California State University, Northridge has received at $250,000 gift to ensure that future teachers working with Armenian students have a strong foundation in understanding Armenian culture and language.

The TF Educational Foundation has pledged the money, to be paid over five years, for the creation of an annual scholarship to liberal studies students in CSUN’s Integrated Teacher Education Program (ITEP) who are also minoring in Armenian studies. The gift, the largest donation to CSUN’s Armenian studies program to date, also will provide support to existing teachers as they continue their education.

Armenian studies program director Vahram Shemmassian said the gift will help the university create one of the nation’s leading programs for students who would like to become teachers of Armenian language and culture.

“For the longest time, teachers serving the Armenian community came from elsewhere in the world, Middle Eastern countries like Syria, Lebanon and Iran or Armenia,” Shemmassian said. “Things are changing.

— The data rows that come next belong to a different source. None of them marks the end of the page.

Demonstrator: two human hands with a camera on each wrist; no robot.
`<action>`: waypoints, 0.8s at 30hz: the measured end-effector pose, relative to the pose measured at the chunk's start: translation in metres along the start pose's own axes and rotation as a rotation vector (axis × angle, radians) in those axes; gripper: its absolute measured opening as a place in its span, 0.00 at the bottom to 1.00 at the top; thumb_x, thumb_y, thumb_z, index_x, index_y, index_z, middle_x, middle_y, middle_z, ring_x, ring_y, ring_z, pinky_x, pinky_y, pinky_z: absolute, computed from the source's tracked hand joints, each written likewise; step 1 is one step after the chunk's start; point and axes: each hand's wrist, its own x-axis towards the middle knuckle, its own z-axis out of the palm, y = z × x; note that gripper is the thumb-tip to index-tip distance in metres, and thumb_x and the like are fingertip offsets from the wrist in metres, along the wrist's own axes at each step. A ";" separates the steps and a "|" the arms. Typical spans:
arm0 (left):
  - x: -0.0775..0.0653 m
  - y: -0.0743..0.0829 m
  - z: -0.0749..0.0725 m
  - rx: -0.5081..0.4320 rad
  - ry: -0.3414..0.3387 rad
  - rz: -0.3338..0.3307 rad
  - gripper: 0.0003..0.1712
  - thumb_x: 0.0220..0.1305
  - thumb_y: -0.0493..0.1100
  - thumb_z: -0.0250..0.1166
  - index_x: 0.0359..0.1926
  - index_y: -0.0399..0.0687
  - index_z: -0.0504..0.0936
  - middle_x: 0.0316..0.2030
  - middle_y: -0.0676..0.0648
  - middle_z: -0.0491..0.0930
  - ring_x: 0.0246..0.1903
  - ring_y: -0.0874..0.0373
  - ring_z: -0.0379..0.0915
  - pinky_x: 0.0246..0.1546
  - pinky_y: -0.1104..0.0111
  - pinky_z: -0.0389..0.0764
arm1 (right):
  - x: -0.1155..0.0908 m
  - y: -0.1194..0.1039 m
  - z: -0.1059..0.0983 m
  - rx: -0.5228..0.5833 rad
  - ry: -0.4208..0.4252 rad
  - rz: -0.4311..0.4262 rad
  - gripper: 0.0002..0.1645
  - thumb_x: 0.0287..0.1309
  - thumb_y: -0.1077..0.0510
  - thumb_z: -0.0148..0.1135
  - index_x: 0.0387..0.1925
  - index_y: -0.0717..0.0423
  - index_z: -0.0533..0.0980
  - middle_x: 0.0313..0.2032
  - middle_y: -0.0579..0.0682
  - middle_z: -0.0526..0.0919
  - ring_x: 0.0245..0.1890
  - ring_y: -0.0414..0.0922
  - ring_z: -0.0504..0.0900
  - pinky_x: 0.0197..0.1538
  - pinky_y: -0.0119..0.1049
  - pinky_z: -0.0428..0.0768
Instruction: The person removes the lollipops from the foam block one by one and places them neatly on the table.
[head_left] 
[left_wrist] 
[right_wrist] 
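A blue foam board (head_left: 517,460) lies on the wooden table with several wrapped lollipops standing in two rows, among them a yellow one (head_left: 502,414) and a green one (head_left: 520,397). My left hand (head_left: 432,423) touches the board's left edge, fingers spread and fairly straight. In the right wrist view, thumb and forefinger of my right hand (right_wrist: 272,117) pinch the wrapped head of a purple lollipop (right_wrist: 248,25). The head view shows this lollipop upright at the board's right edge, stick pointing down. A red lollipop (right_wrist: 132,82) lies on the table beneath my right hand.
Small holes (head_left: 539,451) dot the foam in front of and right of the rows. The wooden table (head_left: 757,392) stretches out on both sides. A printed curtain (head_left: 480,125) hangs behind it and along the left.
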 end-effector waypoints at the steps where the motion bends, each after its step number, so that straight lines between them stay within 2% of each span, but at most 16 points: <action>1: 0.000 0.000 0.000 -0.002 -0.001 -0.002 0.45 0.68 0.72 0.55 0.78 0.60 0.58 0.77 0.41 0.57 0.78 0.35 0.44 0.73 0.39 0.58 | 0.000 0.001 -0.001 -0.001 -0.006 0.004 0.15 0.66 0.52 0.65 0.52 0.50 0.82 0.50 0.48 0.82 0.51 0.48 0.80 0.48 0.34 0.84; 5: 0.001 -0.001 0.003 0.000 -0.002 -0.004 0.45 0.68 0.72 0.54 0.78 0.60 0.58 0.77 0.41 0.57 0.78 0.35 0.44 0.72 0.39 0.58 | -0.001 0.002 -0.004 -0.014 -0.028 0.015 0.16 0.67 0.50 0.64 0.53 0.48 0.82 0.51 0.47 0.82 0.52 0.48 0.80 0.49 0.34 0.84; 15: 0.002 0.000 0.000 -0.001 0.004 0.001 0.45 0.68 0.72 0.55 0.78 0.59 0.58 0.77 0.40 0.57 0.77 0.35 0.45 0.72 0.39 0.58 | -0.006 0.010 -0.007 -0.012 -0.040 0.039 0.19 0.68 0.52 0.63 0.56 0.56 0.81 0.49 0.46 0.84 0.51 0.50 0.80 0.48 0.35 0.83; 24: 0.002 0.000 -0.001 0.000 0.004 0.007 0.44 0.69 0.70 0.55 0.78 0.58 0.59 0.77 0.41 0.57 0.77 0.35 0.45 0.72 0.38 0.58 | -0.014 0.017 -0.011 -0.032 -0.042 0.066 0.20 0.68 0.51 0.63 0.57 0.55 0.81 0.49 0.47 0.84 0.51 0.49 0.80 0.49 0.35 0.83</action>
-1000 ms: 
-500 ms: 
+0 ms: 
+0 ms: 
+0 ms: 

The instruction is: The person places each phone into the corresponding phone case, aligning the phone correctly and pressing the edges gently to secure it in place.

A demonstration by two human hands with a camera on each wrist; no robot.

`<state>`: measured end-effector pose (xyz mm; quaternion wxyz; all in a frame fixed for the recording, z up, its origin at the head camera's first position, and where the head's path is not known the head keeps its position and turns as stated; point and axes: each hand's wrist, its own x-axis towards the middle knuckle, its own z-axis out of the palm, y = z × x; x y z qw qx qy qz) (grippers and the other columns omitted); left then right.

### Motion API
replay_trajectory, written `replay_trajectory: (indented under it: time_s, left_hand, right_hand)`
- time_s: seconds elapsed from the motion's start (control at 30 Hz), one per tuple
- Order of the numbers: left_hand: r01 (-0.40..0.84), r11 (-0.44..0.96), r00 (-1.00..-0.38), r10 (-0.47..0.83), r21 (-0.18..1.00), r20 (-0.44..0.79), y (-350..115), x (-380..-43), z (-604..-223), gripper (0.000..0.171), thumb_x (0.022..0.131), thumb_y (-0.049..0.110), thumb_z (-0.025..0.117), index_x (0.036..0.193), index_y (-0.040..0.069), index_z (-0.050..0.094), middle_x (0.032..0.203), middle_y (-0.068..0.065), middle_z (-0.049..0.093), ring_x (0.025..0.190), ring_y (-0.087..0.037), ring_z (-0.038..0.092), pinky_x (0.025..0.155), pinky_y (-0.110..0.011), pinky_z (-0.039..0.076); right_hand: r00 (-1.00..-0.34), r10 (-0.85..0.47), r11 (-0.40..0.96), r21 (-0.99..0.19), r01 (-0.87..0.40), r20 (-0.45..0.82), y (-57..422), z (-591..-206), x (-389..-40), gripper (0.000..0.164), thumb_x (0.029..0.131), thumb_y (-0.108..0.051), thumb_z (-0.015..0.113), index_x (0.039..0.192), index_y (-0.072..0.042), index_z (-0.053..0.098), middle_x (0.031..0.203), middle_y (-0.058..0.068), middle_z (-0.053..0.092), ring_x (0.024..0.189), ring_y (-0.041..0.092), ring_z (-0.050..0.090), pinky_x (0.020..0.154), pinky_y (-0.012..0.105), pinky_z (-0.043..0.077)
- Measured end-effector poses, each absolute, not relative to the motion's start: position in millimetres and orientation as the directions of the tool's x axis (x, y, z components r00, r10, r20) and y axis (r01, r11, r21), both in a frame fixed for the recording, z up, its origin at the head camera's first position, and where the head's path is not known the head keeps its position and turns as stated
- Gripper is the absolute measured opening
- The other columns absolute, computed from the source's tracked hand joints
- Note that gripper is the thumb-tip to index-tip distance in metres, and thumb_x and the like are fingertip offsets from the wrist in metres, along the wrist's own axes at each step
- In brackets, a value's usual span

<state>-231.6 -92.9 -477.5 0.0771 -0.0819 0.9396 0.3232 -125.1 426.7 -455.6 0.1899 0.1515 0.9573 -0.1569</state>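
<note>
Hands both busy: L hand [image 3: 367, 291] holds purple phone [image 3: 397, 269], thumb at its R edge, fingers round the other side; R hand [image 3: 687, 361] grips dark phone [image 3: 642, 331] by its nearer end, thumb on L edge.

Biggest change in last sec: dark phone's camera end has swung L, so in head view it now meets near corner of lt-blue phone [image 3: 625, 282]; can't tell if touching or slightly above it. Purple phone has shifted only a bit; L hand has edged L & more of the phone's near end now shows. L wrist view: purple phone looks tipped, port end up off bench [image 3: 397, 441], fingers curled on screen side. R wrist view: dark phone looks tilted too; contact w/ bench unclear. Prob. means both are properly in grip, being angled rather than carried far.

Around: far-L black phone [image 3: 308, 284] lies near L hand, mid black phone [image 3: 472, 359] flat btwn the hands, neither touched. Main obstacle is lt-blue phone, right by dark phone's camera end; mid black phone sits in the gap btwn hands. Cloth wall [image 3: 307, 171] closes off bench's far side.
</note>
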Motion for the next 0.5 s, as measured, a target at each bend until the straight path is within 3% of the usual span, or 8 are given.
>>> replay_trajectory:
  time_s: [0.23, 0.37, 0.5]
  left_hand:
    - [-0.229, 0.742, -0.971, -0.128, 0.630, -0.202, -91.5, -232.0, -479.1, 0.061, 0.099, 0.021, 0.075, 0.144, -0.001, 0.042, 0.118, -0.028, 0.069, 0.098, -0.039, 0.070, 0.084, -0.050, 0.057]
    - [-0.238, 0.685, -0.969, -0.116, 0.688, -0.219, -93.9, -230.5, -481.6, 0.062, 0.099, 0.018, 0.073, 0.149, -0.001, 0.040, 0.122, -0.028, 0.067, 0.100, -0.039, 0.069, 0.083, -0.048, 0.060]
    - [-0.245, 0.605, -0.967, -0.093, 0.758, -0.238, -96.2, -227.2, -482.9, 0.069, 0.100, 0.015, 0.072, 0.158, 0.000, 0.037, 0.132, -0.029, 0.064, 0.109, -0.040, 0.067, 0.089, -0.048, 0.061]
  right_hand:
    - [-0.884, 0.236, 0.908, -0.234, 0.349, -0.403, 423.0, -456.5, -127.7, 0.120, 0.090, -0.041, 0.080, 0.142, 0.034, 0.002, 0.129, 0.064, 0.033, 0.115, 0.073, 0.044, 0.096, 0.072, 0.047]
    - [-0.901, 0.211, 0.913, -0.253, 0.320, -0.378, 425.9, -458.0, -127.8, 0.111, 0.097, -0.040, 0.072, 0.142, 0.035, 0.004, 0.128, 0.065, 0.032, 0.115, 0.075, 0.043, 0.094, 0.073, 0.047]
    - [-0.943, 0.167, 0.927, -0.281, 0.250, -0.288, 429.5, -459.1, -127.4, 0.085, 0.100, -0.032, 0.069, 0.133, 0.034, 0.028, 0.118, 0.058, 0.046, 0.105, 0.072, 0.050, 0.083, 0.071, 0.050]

With the large number of Armenians now living in the United States, there is a substantial pool of potential Armenian teachers and community leaders to prepare for the future.

“I am not aware of any program in the entire U.S. that is designed to prepare teachers for working with Armenian students — giving them a solid foundation in Armenian culture and language arts — while at the same time giving them the necessary tools to be successful educators in the classroom.”

Some estimates place the number of persons of Armenian descent in the Los Angeles area are as high as 500,000, with a large number residing in the San Fernando Valley. At CSUN, university officials estimate that 8 to 10 percent of the student body is of Armenian descent.

“The TF Educational Foundation’s generous gift creates new avenues of access for Armenian studies students, and will increase the quality and diversity of programming of teacher candidates,” said Elizabeth Say, dean of CSUN’s College of Humanities. “I see this gift reverberating through generations as our teachers graduate and enter the classroom.”

The Integrated Teacher Education Program provides a Bachelor of Arts degree in liberal studies. These courses qualify students for a multiple-subject teaching credential, enabling them to teach grades K-8 in a self-contained classroom. This classroom structure is found in elementary schools and in core block subjects in some middle schools.

The addition of a minor in Armenian studies provides the added focus on Armenian culture and language arts curricula, giving the students special skill sets for working with Armenian children.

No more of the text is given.